Procuradores reagem a Aras: "grave ofensa à independência funcional"
Um grupo de 24 procuradores da República que atuam nos Estados no contexto da pandemia do novo coronavírus emitiu uma nota nesta terça-feira (14) em repúdio à decisão do procurador-geral da República, Augusto Aras, de centralizar recomendações enviadas pelo MPF ao Ministério da Saúde a respeito da crise.
Conforme a coluna revelou na noite desta segunda-feira (13), Aras mandou ofício no dia 8 ao ministro da Saúde, Luiz Mandetta. Ele disse que todas as recomendações que Mandetta recebesse do MPF (Ministério Público Federal) deveriam ser remetidas à PGR, aos cuidados do "GIAC (Gabinete Integrado de Acompanhamento à Epidemia do Coronavírus)", criado em 16 de março sob a presidência de Aras.
No ofício para Mandetta, Aras mencionou possibilidade de "exame" das recomendações. O ato de Aras foi interpretado pelos procuradores como uma tentativa de cercear a liberdade de ação dos membros do MPF.
Os procuradores que se manifestaram nesta terça-feira condenando a medida são justamente os que ficaram encarregados de fazer a parte "finalística", nos Estados, das orientações do próprio GIAC. Eles disseram que não sabiam nem foram consultados sobre a medida tomada por Aras.
"Manifestamos discordância à medida adotada, porque representa grave ofensa ao princípio institucional da independência funcional (art. 127, §1º) e ao seu consectário princípio do procurador natural, na medida em que obsta o exercício pleno e independente das atribuições dos membros, exercidas sem subordinação e vinculadas apenas à Constituição, às leis e a nossas consciências jurídicas", diz a nota assinada peos procuradores.
"Recordamos que inexiste sujeição hierárquica entre os membros e o Chefe da Instituição, exceção feita ao âmbito administrativo, sem qualquer chance de que a relação hierarquizada se estenda à seara técnica-funcional, razão pela qual se mostra inadmissível o reexame de recomendações expedidas pelos membros do MPF nos termos e com os fundamentos declinados pelo Gabinete Integrado (GIACCOVID19)", diz a nota dos procuradores.
A ANPR (Associação Nacional dos Procuradores da República) também emitiu uma nota contrária à decisão de Augusto Aras. "O princípio institucional da unidade do MP não pode inviabilizar e tornar nulo o princípio constitucional da independência funcional, sob pena de cercear e inviabilizar a livre atuação dos membros do MPF. Pelo contrário, tais princípios devem conviver de maneira harmoniosa com intuito de possibilitar a livre atuação do MPF, balizada pelo ordenamento jurídico, na defesa da sociedade perante os diversos níveis de governo, papel atribuído pela Carta de 1988 e que não pode ser diminuído nem flexibilizado, ainda mais em momento de pandemia e calamidade pública."
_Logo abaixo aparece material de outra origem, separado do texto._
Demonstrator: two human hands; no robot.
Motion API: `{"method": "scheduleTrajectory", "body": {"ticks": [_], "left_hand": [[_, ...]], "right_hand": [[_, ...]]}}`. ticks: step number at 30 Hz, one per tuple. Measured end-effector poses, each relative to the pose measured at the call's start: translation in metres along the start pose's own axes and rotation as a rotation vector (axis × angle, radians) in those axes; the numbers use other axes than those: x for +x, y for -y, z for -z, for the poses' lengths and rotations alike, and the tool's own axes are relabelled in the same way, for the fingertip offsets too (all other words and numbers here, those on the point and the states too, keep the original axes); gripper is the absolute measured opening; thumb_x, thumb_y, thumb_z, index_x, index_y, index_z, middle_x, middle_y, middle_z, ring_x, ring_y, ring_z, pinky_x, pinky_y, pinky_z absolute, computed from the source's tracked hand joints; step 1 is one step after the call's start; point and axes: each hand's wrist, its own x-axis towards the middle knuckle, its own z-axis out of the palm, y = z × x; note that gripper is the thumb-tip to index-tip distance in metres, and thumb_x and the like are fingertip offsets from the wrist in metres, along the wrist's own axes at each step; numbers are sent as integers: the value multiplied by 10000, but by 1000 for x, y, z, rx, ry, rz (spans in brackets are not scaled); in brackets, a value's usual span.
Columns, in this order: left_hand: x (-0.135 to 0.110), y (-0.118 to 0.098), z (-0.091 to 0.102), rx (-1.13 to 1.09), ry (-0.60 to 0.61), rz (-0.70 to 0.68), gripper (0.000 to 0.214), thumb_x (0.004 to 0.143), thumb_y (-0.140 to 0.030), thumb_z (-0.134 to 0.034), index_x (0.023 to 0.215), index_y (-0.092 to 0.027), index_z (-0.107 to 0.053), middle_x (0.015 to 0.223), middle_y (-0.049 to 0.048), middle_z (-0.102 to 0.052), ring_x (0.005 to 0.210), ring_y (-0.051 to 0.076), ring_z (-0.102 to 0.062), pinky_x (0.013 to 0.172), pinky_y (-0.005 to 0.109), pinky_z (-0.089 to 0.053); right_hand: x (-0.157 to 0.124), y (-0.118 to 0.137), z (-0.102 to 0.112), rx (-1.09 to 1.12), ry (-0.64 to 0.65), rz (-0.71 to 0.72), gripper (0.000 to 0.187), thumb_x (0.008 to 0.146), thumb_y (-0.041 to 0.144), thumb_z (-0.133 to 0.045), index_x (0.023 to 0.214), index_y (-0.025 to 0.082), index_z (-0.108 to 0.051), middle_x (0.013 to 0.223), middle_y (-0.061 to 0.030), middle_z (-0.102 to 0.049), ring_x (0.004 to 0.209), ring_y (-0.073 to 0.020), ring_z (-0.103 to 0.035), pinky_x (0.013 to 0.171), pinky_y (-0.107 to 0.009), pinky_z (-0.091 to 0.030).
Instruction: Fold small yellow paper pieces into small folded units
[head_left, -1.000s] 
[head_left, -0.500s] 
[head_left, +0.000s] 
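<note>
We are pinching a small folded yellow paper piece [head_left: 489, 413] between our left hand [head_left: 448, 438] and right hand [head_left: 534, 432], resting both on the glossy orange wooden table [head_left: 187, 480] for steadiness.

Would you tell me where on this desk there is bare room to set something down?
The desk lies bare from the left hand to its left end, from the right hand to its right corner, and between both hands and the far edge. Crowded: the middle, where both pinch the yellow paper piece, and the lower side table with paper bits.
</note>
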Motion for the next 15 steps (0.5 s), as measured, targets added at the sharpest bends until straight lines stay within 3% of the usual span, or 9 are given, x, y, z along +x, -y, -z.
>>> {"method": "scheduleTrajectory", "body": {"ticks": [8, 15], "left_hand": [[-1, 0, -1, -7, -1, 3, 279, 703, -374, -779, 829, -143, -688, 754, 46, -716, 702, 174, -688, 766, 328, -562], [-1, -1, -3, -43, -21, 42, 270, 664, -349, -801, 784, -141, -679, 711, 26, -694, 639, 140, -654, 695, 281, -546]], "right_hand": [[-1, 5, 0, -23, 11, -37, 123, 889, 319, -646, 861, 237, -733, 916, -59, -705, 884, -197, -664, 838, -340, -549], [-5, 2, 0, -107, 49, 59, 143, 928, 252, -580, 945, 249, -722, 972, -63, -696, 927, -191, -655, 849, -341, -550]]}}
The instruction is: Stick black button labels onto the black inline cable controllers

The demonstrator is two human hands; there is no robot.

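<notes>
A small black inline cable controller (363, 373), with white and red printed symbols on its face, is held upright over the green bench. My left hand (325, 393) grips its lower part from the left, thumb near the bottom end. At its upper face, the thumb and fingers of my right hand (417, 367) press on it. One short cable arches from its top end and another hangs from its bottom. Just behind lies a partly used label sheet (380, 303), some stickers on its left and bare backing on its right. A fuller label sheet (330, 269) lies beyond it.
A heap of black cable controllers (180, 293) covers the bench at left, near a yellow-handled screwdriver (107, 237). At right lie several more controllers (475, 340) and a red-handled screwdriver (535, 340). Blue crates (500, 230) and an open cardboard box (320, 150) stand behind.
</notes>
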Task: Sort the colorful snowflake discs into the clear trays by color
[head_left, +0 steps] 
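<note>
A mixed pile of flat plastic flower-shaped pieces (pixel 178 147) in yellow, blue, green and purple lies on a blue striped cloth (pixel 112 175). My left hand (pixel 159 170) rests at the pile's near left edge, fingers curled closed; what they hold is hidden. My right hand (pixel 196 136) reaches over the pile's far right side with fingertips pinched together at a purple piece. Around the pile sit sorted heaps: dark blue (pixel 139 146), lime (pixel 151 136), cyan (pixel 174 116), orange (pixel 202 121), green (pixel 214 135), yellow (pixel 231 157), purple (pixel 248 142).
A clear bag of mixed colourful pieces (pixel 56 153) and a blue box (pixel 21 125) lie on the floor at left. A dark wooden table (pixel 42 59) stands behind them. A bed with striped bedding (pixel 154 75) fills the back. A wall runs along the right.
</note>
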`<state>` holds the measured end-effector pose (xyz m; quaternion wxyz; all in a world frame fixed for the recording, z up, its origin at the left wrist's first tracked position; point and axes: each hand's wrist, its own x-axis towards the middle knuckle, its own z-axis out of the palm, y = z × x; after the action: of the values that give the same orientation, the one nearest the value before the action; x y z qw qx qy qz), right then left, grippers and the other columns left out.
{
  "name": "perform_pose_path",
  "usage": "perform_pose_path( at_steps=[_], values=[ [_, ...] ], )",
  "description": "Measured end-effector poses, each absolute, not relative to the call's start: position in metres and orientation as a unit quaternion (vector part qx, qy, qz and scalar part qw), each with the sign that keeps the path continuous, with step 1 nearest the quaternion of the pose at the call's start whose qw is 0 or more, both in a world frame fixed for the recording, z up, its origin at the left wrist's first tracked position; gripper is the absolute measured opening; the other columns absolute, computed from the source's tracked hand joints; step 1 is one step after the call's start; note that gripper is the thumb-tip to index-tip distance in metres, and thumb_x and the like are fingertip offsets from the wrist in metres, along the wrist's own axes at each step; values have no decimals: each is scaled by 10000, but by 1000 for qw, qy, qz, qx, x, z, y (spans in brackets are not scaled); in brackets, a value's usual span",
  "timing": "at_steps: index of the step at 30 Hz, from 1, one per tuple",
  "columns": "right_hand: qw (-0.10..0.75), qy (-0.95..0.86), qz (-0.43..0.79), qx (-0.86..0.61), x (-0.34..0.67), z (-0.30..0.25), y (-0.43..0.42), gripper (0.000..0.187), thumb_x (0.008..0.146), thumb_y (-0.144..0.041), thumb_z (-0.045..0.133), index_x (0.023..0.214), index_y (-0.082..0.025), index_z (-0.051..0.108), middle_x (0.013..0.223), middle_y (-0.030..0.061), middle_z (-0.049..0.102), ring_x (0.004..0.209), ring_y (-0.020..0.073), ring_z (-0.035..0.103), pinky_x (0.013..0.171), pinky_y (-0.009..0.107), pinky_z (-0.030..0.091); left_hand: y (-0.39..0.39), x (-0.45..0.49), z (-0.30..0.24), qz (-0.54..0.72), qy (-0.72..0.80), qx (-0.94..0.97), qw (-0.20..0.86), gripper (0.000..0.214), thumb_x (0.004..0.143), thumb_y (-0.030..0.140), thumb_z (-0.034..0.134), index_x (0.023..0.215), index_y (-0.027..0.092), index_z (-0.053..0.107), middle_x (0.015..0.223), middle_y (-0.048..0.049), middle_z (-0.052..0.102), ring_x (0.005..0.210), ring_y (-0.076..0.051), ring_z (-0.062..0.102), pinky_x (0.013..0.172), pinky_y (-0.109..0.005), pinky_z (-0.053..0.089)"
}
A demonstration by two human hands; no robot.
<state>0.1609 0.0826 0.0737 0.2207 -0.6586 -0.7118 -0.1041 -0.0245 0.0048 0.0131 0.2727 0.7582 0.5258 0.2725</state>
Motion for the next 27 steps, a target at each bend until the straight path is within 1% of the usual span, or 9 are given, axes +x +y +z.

Também na tarde desta terça-feira a PGR emitiu uma nota para tentar acalmar os ânimos na instituição. O órgão informou que um ofício nos mesmos termos do que foi enviado a Mandetta também foi direcionado a todos os outros ministérios da Esplanada.
A PGR argumentou que "o Conselho Nacional do Ministério Público (CNMP) decidiu que não caracteriza violação à independência funcional a recusa do procurador-geral de enviar recomendação às autoridades relacionadas em Lei".
"A medida é compatível com a independência funcional de todos os membros do Ministério Público ao tempo que valoriza a unidade institucional. Trata-se de preservar as atribuições do procurador-geral da República, que, nos termos do artigo 8º da LC 75/1993, é quem tem atribuição para fazer recomendações cujo conteúdo demande providências de autoridades como ministros de Estado. A providência de enviar os ofícios a 20 ministérios foi adotada após informações de que as pastas receberam centenas de recomendações endereçadas aos respectivos secretários, mas que, na verdade, exigiam atuação dos ministros, o que fere a lei e embaraça a atividade-fim dos órgãos que estão empenhados no combate à covid-19", diz a nota da PGR.